Now Fergus called it only a sop to her pride and was reluctant to concede this point and rightfully so.  For when he finally agreed and he and Ness were wed, she lost no time in suborning the people to Conor.  Rich bribes and abundant favors won them so that when Fergus went to retake his throne none would have him, saying if he had left it for a woman it could not have meant much to him.

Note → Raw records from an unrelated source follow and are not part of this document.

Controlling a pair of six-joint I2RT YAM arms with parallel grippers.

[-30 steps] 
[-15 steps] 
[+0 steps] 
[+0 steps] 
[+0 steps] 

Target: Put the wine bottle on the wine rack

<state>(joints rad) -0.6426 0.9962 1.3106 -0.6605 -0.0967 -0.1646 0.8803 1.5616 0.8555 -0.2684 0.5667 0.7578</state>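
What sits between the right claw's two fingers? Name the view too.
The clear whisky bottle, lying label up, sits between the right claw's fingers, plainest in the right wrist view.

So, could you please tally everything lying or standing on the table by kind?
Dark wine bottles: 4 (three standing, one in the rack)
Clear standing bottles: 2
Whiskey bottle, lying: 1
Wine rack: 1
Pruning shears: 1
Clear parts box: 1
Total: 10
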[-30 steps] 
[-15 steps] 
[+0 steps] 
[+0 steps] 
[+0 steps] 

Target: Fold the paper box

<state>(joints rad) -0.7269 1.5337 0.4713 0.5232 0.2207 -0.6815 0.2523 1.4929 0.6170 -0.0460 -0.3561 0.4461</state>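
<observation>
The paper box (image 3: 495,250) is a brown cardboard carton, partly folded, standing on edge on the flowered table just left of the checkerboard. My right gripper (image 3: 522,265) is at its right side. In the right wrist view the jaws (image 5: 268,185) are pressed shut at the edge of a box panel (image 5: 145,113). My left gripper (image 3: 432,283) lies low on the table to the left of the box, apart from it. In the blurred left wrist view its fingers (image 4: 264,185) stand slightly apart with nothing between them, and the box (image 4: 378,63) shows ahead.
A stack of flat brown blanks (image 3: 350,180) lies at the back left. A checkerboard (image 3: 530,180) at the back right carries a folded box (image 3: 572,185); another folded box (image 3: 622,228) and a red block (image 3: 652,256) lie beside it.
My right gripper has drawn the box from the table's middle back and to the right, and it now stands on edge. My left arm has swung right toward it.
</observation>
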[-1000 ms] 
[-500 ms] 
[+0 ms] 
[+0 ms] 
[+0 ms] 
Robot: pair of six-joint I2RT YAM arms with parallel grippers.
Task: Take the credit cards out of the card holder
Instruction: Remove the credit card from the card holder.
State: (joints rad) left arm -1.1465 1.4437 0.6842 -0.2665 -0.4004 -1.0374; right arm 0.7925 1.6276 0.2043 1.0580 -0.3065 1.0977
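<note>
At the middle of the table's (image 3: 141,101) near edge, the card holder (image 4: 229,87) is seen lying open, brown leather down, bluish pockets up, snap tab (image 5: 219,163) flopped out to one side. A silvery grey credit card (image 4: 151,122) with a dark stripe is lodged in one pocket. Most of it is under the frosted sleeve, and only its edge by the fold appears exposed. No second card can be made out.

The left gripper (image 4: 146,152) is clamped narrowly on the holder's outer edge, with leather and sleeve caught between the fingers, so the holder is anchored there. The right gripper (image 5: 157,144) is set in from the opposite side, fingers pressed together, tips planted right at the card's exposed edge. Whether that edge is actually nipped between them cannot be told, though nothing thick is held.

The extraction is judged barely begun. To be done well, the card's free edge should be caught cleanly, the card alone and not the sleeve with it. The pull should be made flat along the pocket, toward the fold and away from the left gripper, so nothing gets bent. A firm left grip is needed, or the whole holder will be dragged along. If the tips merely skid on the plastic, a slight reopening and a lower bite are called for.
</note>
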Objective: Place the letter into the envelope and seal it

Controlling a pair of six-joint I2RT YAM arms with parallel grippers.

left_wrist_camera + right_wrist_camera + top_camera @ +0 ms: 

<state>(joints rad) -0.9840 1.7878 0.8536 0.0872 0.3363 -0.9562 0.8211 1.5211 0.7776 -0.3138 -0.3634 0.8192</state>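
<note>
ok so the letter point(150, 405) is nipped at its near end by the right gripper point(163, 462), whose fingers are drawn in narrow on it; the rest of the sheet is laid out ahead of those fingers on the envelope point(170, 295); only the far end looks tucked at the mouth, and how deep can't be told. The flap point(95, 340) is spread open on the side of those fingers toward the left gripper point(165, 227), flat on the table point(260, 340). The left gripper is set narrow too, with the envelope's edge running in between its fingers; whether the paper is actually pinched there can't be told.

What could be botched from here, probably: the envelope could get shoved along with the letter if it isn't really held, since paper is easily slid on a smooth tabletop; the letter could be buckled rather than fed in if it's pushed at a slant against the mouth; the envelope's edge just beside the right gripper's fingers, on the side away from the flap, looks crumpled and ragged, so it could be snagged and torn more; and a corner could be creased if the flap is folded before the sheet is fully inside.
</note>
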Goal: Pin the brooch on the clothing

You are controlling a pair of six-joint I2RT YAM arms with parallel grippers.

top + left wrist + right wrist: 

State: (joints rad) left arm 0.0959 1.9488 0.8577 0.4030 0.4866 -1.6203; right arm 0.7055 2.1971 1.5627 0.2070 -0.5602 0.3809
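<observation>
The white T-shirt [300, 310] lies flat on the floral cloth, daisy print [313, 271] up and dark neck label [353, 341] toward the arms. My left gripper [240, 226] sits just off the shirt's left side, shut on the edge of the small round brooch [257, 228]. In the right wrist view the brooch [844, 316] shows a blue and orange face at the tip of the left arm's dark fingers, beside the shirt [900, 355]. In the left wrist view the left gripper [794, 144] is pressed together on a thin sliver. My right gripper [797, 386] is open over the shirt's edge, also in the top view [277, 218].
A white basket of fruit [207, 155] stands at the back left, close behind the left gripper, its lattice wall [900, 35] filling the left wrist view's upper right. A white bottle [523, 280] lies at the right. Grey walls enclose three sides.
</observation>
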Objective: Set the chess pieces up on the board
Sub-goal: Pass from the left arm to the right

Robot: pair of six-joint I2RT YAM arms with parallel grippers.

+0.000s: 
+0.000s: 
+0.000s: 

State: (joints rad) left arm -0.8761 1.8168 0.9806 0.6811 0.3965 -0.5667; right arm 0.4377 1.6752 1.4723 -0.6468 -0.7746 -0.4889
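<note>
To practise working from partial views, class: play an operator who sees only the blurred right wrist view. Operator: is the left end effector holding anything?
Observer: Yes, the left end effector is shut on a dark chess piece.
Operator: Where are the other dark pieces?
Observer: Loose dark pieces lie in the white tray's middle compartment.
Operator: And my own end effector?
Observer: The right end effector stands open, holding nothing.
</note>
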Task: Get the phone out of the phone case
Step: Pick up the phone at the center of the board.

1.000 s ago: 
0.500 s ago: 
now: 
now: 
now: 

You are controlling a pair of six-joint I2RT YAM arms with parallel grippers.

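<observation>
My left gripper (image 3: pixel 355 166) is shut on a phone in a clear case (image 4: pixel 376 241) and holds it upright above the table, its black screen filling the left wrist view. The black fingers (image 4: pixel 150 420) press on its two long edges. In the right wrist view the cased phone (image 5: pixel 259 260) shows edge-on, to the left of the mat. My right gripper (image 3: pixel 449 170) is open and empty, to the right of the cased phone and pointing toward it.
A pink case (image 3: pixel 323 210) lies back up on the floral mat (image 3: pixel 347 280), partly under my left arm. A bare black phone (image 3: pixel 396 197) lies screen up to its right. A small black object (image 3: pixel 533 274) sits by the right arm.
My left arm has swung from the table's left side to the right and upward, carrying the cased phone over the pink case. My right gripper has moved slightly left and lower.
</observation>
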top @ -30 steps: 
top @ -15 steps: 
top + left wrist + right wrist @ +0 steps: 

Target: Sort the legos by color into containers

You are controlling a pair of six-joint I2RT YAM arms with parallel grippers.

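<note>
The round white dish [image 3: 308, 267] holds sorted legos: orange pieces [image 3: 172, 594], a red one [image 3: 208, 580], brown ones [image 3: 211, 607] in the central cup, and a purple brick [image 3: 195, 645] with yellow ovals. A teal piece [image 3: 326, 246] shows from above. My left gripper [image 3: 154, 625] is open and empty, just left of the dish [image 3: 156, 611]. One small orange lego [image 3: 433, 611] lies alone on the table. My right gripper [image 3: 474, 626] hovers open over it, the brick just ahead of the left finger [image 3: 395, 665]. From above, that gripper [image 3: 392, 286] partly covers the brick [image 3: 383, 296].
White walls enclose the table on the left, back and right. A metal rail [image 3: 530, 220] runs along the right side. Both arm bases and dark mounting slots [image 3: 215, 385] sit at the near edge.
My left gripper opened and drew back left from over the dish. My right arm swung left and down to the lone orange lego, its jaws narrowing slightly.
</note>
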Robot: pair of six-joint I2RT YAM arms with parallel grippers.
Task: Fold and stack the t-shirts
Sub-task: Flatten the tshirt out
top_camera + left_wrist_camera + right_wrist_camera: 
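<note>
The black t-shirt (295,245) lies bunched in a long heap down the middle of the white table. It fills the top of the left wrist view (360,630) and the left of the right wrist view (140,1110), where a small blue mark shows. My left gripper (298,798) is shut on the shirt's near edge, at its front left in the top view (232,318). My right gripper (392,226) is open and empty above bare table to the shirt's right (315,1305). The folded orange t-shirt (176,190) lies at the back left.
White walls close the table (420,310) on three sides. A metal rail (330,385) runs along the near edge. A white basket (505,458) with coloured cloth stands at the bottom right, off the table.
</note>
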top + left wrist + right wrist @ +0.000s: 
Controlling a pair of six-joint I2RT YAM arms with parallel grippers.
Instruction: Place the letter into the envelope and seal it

Leaving Ness behind, Fergus and a band of followers departed for Connaught, where they were harbored at the court of Queen Maeve and her beloved, Aillil.   During that time, Fergus fought alongside the men of Connaught against his own Ulstermen in the Tain Bo Cuaigne where Ulster’s champion Cuchullain met with Maeve’s army.  It being impossible to prevail against the great hero, the men of Connaught were turned back and Fergus with them.   And Fergus descended into deep bitterness and grief for the loss of his lands, saying that he must have sight of them again before he died.


  1. Modern politicians have nothing on these folks!

  2. True. I know you read this one already, Pat, so thanks for the comment. Some folks are apparently checking on this blog, so I thought why not put it up here.